Instructions for the task: Give back all of the data unchanged. Keep every word as it is.
####
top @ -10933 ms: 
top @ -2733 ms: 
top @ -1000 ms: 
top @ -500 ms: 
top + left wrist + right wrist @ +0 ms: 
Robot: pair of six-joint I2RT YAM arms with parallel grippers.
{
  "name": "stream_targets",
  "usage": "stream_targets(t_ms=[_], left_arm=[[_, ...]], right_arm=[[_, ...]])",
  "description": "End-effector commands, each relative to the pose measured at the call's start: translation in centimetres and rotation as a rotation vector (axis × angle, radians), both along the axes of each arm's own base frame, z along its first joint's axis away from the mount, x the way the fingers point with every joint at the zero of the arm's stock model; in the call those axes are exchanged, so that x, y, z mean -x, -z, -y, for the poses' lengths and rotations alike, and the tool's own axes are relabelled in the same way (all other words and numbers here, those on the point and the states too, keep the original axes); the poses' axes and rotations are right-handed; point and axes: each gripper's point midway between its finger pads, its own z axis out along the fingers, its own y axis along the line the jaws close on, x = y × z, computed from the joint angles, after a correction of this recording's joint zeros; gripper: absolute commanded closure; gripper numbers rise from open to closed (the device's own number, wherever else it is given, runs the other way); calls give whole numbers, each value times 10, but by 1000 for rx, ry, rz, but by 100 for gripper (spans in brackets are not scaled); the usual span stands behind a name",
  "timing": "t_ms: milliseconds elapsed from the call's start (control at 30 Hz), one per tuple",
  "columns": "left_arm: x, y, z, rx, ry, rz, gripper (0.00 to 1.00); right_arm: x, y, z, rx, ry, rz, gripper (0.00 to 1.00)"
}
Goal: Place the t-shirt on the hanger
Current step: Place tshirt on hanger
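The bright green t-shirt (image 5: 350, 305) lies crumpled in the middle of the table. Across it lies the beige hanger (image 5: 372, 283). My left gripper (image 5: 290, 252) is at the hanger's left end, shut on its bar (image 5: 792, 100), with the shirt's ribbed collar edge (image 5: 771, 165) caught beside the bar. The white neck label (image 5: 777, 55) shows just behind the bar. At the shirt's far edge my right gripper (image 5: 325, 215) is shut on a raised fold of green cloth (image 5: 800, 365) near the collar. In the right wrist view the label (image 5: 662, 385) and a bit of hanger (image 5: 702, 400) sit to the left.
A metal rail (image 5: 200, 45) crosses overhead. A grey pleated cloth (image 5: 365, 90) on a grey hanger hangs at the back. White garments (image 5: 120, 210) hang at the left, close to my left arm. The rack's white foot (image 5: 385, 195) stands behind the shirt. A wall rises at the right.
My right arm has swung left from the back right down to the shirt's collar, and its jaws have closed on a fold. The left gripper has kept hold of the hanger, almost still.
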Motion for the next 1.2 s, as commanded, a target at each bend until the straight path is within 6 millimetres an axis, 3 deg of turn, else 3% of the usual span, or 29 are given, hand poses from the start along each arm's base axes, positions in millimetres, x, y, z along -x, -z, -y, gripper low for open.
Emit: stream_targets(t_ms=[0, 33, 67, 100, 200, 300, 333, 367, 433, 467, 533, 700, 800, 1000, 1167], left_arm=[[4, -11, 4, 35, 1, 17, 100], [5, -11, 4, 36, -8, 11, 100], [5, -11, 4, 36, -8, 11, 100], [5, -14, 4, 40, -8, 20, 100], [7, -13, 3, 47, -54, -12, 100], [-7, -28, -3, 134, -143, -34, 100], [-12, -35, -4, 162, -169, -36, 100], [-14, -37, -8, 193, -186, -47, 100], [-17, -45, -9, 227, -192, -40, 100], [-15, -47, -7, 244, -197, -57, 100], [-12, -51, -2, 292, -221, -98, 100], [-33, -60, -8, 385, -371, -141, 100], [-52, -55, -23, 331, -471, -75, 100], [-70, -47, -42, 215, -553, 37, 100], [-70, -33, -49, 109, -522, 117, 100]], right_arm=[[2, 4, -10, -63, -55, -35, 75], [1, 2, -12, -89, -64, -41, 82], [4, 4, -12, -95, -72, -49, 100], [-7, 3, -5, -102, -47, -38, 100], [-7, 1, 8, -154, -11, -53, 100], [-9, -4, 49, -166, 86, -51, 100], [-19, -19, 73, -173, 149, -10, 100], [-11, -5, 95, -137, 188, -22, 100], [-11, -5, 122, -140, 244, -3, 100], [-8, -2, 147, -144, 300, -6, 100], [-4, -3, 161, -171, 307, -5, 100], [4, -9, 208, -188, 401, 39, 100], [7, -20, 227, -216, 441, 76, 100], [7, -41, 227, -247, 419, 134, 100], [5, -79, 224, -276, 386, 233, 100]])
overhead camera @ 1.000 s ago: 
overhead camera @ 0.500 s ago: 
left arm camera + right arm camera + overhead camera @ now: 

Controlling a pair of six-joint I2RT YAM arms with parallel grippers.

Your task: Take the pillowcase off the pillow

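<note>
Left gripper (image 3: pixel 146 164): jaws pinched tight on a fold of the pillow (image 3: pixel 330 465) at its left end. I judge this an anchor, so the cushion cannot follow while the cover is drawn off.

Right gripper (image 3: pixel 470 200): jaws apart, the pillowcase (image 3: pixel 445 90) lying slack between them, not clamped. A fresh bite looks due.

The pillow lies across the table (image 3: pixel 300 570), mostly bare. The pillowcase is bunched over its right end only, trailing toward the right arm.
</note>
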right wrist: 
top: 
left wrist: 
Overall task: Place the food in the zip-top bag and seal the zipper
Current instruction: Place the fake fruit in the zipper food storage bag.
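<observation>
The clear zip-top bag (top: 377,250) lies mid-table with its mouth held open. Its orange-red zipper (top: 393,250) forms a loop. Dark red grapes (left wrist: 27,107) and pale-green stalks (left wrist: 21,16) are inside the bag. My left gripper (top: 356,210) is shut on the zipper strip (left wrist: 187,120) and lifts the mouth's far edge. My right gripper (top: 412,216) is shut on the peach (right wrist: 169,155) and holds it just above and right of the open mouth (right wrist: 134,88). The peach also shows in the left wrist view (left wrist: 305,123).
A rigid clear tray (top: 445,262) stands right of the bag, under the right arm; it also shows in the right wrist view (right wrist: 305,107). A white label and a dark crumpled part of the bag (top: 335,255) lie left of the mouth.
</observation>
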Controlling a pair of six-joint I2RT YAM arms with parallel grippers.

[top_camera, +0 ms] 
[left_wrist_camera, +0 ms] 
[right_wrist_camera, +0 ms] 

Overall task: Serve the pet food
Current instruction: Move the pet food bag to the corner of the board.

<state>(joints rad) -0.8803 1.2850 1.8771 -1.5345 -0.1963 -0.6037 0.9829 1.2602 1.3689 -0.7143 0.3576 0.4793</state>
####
Answer:
top @ -10933 ms: 
top @ -2733 ms: 
top @ -1000 ms: 
top @ -500 ms: 
top + left wrist + right wrist @ +0 ms: 
Robot: pair of six-joint I2RT YAM arms with parallel grippers.
{
  "name": "stream_targets",
  "usage": "stream_targets(t_ms=[_], left_arm=[[_, ...]], right_arm=[[_, ...]])",
  "description": "End-effector commands, each relative to the pose measured at the call's start: translation in centimetres and rotation as a rotation vector (axis × angle, radians), both along the axes of each arm's own base frame, z along its first joint's axis away from the mount, x the way the fingers point with every joint at the zero of the arm's stock model; in the call those axes are exchanged, so that x, y, z mean -x, -z, -y, for the poses' lengths and rotations alike, and the tool's own axes are relabelled in the same way (all other words and numbers here, those on the point and the states too, keep the original axes); the poses' axes and rotations are right-handed; point and axes: each gripper's point midway between its finger pads, its own z axis out along the fingers, its own y axis along the line the jaws close on, x = y × z, computed from the joint angles, after a correction of this recording's joint zeros; gripper: absolute commanded closure; gripper numbers rise from open to closed (the device's own number, wherever else it is given, runs the other way); calls give whole numbers, each value times 10, but by 1000 for rx, ry, rz, but by 100 for gripper (spans in brackets are not scaled); the usual span stands behind a name",
  "timing": "t_ms: milliseconds elapsed from the call's start (control at 30 Hz), one per tuple",
  "columns": "left_arm: x, y, z, rx, ry, rz, gripper (0.00 to 1.00); right_arm: x, y, z, rx, ry, rz, gripper (0.00 to 1.00)"
}
Goal: Place the t-shirt on the hanger
Current step: Place tshirt on hanger
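The bright green t-shirt (image 5: 350, 305) lies crumpled in the middle of the table. Across it lies the beige hanger (image 5: 372, 283). My left gripper (image 5: 290, 252) is at the hanger's left end, shut on its bar (image 5: 792, 100), with the shirt's ribbed collar edge (image 5: 771, 165) caught beside the bar. The white neck label (image 5: 777, 55) shows just behind the bar. At the shirt's far edge my right gripper (image 5: 325, 215) is shut on a raised fold of green cloth (image 5: 800, 365) near the collar. In the right wrist view the label (image 5: 662, 385) and a bit of hanger (image 5: 702, 400) sit to the left.
A metal rail (image 5: 200, 45) crosses overhead. A grey pleated cloth (image 5: 365, 90) on a grey hanger hangs at the back. White garments (image 5: 120, 210) hang at the left, close to my left arm. The rack's white foot (image 5: 385, 195) stands behind the shirt. A wall rises at the right.
My right arm has swung left from the back right down to the shirt's collar, and its jaws have closed on a fold. The left gripper has kept hold of the hanger, almost still.
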Motion for the next 1.2 s, as commanded, a target at each bend until the straight path is within 6 millimetres an axis, 3 deg of turn, else 3% of the usual span, or 29 are given, hand poses from the start along each arm's base axes, positions in millimetres, x, y, z along -x, -z, -y, gripper low for open.
Emit: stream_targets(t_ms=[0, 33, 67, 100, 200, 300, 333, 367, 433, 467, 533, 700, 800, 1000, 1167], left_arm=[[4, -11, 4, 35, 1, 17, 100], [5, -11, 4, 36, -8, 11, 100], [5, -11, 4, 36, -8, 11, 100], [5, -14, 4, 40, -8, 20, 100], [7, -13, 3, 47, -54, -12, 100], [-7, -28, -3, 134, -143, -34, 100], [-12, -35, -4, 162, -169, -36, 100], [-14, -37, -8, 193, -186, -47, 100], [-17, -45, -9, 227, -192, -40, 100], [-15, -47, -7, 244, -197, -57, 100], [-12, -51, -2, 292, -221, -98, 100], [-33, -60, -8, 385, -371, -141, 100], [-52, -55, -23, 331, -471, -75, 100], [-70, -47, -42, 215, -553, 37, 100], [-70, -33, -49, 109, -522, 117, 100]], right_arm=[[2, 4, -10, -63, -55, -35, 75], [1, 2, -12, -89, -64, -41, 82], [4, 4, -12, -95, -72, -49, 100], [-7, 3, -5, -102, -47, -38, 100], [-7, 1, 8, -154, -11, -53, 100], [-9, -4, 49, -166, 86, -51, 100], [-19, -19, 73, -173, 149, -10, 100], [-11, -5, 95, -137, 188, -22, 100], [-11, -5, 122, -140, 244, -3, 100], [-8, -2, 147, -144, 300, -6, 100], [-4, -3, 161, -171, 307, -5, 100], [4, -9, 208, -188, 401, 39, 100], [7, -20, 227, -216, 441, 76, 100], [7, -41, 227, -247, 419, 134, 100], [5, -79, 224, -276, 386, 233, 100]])
overhead camera @ 1.000 s ago: 
overhead camera @ 0.500 s ago: 
left arm camera + right arm camera + overhead camera @ now: 

Controlling a pair of six-joint I2RT YAM arms with parallel grippers.

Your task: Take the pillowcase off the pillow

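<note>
Left gripper (image 3: pixel 146 164): jaws pinched tight on a fold of the pillow (image 3: pixel 330 465) at its left end. I judge this an anchor, so the cushion cannot follow while the cover is drawn off.

Right gripper (image 3: pixel 470 200): jaws apart, the pillowcase (image 3: pixel 445 90) lying slack between them, not clamped. A fresh bite looks due.

The pillow lies across the table (image 3: pixel 300 570), mostly bare. The pillowcase is bunched over its right end only, trailing toward the right arm.
</note>
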right wrist: 
top: 
left wrist: 
Overall task: Place the food in the zip-top bag and seal the zipper
Current instruction: Place the fake fruit in the zipper food storage bag.
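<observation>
The clear zip-top bag (top: 377,250) lies mid-table with its mouth held open. Its orange-red zipper (top: 393,250) forms a loop. Dark red grapes (left wrist: 27,107) and pale-green stalks (left wrist: 21,16) are inside the bag. My left gripper (top: 356,210) is shut on the zipper strip (left wrist: 187,120) and lifts the mouth's far edge. My right gripper (top: 412,216) is shut on the peach (right wrist: 169,155) and holds it just above and right of the open mouth (right wrist: 134,88). The peach also shows in the left wrist view (left wrist: 305,123).
A rigid clear tray (top: 445,262) stands right of the bag, under the right arm; it also shows in the right wrist view (right wrist: 305,107). A white label and a dark crumpled part of the bag (top: 335,255) lie left of the mouth.
</observation>
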Controlling a pair of six-joint I2RT YAM arms with parallel grippers.

[top_camera, +0 ms] 
[left_wrist_camera, +0 ms] 
[right_wrist_camera, +0 ms] 

Overall task: Serve the pet food
Current instruction: Move the pet food bag to the corner of the board.

<state>(joints rad) -0.8803 1.2850 1.8771 -1.5345 -0.1963 -0.6037 0.9829 1.2602 1.3689 -0.7143 0.3576 0.4793</state>

What this exercise needed has been supplied.